У меня есть код анализа, который выполняет некоторые тяжелые числовые операции с использованием numpy. Просто для любопытства, попытался скомпилировать его с помощью cython с небольшими изменениями, а затем я переписал его с использованием циклов для части numpy.
К моему удивлению, код, основанный на циклах, был намного быстрее (8x).

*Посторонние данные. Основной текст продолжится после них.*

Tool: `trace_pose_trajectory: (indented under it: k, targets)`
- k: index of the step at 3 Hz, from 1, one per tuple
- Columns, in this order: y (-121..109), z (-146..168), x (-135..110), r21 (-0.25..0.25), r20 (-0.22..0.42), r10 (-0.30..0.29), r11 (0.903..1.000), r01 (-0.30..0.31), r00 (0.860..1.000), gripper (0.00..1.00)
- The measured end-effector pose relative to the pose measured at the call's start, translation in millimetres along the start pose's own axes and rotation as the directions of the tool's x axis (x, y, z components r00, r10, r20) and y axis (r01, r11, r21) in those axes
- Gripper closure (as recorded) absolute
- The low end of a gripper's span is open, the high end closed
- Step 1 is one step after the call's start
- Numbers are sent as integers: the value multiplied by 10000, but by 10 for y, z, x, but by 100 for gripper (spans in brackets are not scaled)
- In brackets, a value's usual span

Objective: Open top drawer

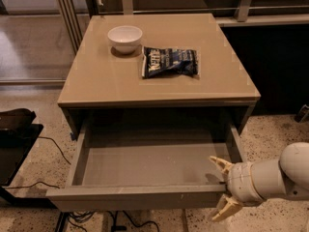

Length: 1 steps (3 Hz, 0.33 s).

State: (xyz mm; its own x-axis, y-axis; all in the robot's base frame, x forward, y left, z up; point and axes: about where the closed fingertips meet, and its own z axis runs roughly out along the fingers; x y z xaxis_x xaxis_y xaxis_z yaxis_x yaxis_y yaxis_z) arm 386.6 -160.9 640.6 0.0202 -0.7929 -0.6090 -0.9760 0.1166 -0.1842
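Cream-tipped and spread wide, the gripper point(223, 187) sits at the lower right, on the end of a white arm point(275, 175) that enters from the right edge. Its fingers straddle the right end of the top drawer's front panel: the upper finger point(219, 163) reaches over the panel's top edge into the drawer, and the lower finger point(224, 210) lies outside, in front of and below the panel. Whether either finger presses on the panel cannot be told. The top drawer point(145, 197) stands well open, its front panel far out from the cabinet, and its shallow grey interior is in plain sight. Above it, on the beige cabinet top point(106, 81), a white bowl point(125, 36) stands toward the back left, and a dark blue snack bag point(170, 62) lies flat just to the bowl's right, near it but not touching. Speckled floor point(34, 153) shows on both sides, with a black object point(14, 122) and thin cables point(53, 146) at the left.
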Motion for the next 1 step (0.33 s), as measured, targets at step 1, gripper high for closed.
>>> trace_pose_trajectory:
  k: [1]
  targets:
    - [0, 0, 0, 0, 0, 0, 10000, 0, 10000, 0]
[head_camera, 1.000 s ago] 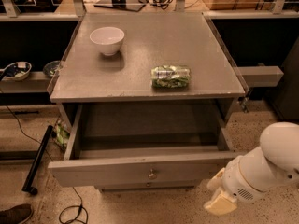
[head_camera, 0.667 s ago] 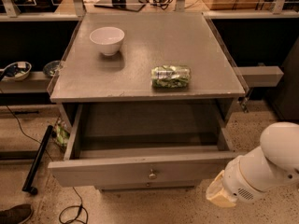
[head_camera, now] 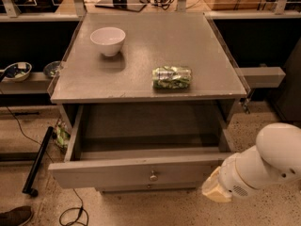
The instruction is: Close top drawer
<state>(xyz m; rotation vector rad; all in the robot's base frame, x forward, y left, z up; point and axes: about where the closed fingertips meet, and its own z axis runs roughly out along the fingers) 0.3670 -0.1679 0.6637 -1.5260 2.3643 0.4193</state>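
Observation:
The top drawer [head_camera: 117, 172] of the grey cabinet is pulled far out toward me, its inside empty. Its long flat grey front has one small round metal knob [head_camera: 153, 176] at the centre. My gripper [head_camera: 214, 190] is a cream-coloured end on a white arm at the lower right. It sits just off the right end of the drawer front, at about the height of the front panel. Only its rounded back shows.
On the cabinet top [head_camera: 188, 41] stand a white bowl [head_camera: 108, 40] at the back left and a green packet [head_camera: 172, 77] near the front right. A shelf with bowls [head_camera: 16, 71] is to the left. A black pole [head_camera: 40, 159] and a cable lie on the floor at left.
My gripper has risen slightly and moved a little closer to the right end of the drawer front. The drawer has not moved.

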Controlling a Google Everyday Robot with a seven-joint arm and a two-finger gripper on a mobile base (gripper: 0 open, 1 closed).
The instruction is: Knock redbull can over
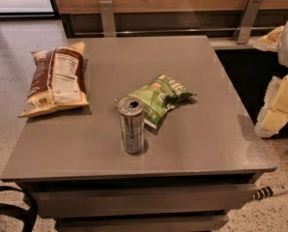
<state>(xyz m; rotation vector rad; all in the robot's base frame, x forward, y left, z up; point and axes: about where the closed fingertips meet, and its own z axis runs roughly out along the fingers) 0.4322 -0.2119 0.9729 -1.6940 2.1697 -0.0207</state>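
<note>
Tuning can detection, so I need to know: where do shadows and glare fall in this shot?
Camera view: the can casts a short soft shadow on the table, its rim catching light; the green bag and brown bag shade the tabletop at their near edges; strongest glare lies at top left, above the floor; the gripper shows pale at the right edge, beside the table.

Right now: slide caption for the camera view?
Redbull can upright on grey table, green chip bag behind it, brown snack bag left; gripper beyond the right edge.

Hand (278,111) far right; green bag (159,97) beside can (132,125)
</note>
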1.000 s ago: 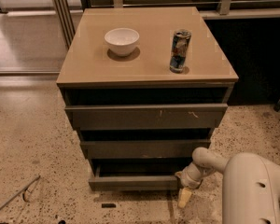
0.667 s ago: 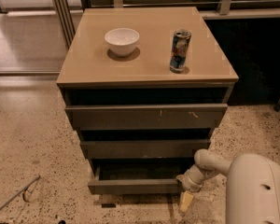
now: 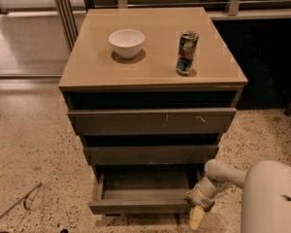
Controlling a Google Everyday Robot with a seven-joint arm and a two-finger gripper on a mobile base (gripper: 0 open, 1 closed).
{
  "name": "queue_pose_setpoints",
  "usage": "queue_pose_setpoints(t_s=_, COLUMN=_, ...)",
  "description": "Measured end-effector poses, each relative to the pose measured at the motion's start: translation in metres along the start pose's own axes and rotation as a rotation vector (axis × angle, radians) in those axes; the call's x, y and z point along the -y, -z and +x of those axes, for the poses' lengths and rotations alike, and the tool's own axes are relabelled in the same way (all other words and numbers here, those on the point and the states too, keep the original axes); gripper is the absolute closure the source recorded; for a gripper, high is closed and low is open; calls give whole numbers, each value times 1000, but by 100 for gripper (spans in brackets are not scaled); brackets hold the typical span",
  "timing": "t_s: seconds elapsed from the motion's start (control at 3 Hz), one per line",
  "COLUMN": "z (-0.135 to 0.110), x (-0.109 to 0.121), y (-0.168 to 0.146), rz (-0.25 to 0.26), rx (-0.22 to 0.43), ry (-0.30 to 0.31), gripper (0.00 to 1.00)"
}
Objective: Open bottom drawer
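The bottom drawer (image 3: 140, 206) is the lowest dark grey-brown front of the cabinet (image 3: 153, 76). It stands pulled out toward me, its empty inside showing. The middle front (image 3: 150, 155) and the scratched top front (image 3: 153, 122) are pushed in. My gripper (image 3: 198, 208) is at the drawer's front right corner, low near the floor, at the end of my white arm (image 3: 262, 193). A yellowish fingertip (image 3: 196, 219) points down just right of the drawer front.
A white bowl (image 3: 126, 42) and a tall can (image 3: 187, 52) stand on the beige cabinet top. Speckled floor surrounds the cabinet. A thin metal rod (image 3: 14, 204) lies on the floor at the lower left. A dark wall runs behind on the right.
The bottom drawer has slid further out toward me. My gripper has moved down and toward me with the drawer's right corner.
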State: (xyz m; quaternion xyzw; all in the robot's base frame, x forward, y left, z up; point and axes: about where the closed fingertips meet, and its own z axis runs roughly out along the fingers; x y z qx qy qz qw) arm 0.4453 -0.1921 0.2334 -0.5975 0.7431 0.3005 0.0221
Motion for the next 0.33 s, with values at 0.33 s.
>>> queue_pose_setpoints(t_s=0.33, z=0, x=0, y=0, rz=0, rx=0, ry=0, gripper=0)
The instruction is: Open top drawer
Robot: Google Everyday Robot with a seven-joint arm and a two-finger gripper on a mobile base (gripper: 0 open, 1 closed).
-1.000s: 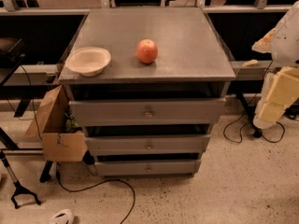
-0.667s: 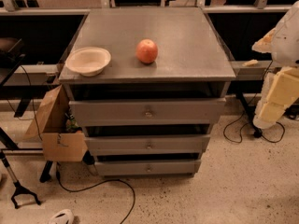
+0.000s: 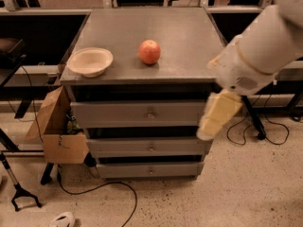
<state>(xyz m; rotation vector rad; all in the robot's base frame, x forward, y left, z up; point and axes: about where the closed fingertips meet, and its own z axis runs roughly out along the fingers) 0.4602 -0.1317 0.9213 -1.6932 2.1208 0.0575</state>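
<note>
The top drawer (image 3: 137,113) sits right under the table (image 3: 189,37), the uppermost of three grey fronts, with a dark gap between its upper edge and the tabletop. Its small round knob (image 3: 151,113) is in the middle of the flat panel. The robot's pale arm (image 3: 265,46) reaches in from 2 o'clock. The yellowish claw (image 3: 210,124) hangs at its end, tilted down toward 7 o'clock. It lies at 3 o'clock from the knob and overlaps the right end of the top drawer's front. Whether it touches the panel cannot be told, nor whether the claw is spread or pressed together. On the table a red apple (image 3: 149,51) stands near the middle, with a shallow cream bowl (image 3: 90,61) at 9 o'clock from it, close to the left front corner. The two lower drawers (image 3: 151,147) are stacked beneath. An open cardboard box (image 3: 57,131) stands on the floor at 9 o'clock from the drawers, just beside them, and a black cable (image 3: 118,188) trails across the speckled floor.
</note>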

Я не могу опубликовать полный код, но я собрал очень простое несвязанное вычисление, которое показывает подобное поведение (хотя разница во времени не такая большая):
Версия 1 (без cython)
import numpy as np
def _process(array):
rows = array.shape[0]
cols = array.shape[1]
out = np.zeros((rows, cols))
for row in range(0, rows):
out[row, :] = np.sum(array - array[row, :], axis=0)
return out
def main():
data = np.load('data.npy')
out = _process(data)
np.save('vianumpy.npy', out)
Версия 2 (создание модуля с cython)
import cython
cimport cython
import numpy as np
cimport numpy as np
DTYPE = np.float64
ctypedef np.float64_t DTYPE_t
@cython.boundscheck(False)
@cython.wraparound(False)
@cython.nonecheck(False)
cdef _process(np.ndarray[DTYPE_t, ndim=2] array):
cdef unsigned int rows = array.shape[0]
cdef unsigned int cols = array.shape[1]
cdef unsigned int row
cdef np.ndarray[DTYPE_t, ndim=2] out = np.zeros((rows, cols))

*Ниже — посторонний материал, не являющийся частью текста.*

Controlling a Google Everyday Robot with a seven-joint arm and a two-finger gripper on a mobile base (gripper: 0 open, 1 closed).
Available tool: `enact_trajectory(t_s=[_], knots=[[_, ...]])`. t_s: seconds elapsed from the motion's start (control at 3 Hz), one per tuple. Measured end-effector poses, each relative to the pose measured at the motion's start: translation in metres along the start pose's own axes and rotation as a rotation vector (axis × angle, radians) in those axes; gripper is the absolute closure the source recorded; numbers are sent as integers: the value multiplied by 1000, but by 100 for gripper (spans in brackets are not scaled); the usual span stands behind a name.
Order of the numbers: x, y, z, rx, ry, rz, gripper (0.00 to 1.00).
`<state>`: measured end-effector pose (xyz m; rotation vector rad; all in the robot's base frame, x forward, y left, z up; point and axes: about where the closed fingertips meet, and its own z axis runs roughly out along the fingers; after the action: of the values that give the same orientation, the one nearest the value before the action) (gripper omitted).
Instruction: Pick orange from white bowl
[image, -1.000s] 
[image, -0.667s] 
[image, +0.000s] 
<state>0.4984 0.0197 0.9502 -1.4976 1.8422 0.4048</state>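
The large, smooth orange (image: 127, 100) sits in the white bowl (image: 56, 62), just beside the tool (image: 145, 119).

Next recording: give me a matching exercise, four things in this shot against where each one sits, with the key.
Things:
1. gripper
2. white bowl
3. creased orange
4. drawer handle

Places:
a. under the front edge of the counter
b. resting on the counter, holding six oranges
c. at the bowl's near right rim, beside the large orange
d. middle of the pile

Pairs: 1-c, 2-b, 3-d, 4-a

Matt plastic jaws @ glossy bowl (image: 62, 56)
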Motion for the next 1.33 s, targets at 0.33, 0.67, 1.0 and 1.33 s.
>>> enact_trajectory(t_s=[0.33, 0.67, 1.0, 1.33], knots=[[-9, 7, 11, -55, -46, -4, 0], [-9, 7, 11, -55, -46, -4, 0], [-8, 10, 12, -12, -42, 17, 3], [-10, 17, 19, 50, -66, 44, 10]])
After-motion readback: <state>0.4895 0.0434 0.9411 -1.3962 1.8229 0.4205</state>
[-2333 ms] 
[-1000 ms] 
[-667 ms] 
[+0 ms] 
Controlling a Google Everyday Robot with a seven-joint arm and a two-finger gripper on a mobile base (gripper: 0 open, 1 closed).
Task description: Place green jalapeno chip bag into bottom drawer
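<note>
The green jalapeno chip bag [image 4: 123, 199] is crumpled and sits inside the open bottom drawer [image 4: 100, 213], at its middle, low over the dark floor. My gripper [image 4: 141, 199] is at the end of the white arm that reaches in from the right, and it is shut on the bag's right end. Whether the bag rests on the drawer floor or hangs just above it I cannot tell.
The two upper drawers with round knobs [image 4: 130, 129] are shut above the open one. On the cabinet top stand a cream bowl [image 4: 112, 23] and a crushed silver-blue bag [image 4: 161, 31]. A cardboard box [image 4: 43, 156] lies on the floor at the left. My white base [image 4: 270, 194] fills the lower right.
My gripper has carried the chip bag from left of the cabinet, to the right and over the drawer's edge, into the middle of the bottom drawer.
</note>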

for row in range(0, rows):
out[row, :] = np.sum(array - array[row, :], axis=0)
return out
def main():
cdef np.ndarray[DTYPE_t, ndim=2] data
cdef np.ndarray[DTYPE_t, ndim=2] out
data = np.load('data.npy')
out = _process(data)
np.save('viacynpy.npy', out)
Версия 3 (создание модуля с помощью cython)
import cython
cimport cython
import numpy as np
cimport numpy as np
DTYPE = np.float64
ctypedef np.float64_t DTYPE_t
@cython.boundscheck(False)
@cython.wraparound(False)
@cython.nonecheck(False)
cdef _process(np.ndarray[DTYPE_t, ndim=2] array):
cdef unsigned int rows = array.shape[0]
cdef unsigned int cols = array.shape[1]
cdef unsigned int row
cdef np.ndarray[DTYPE_t, ndim=2] out = np.zeros((rows, cols))
for row in range(0, rows):
for col in range(0, cols):
for row2 in range(0, rows):
out[row, col] += array[row2, col] - array[row, col]
return out
def main():
cdef np.ndarray[DTYPE_t, ndim=2] data
cdef np.ndarray[DTYPE_t, ndim=2] out
data = np.load('data.npy')
out = _process(data)
np.save('vialoop.npy', out)
С матрицей 10000x10, сохраненной в data.npy, время:
$ python -m timeit -c "from version1 import main;main()"
10 loops, best of 3: 4.56 sec per loop
$ python -m timeit -c "from version2 import main;main()"
10 loops, best of 3: 4.57 sec per loop
$ python -m timeit -c "from version3 import main;main()"
10 loops, best of 3: 2.96 sec per loop
Ожидается ли это или есть оптимизация, которую мне не хватает? Тот факт, что версии 1 и 2 дает тот же результат, как-то ожидалось, но почему версия 3 быстрее?
Ps.- Это НЕ расчет, который мне нужно сделать, просто простой пример, который показывает одно и то же.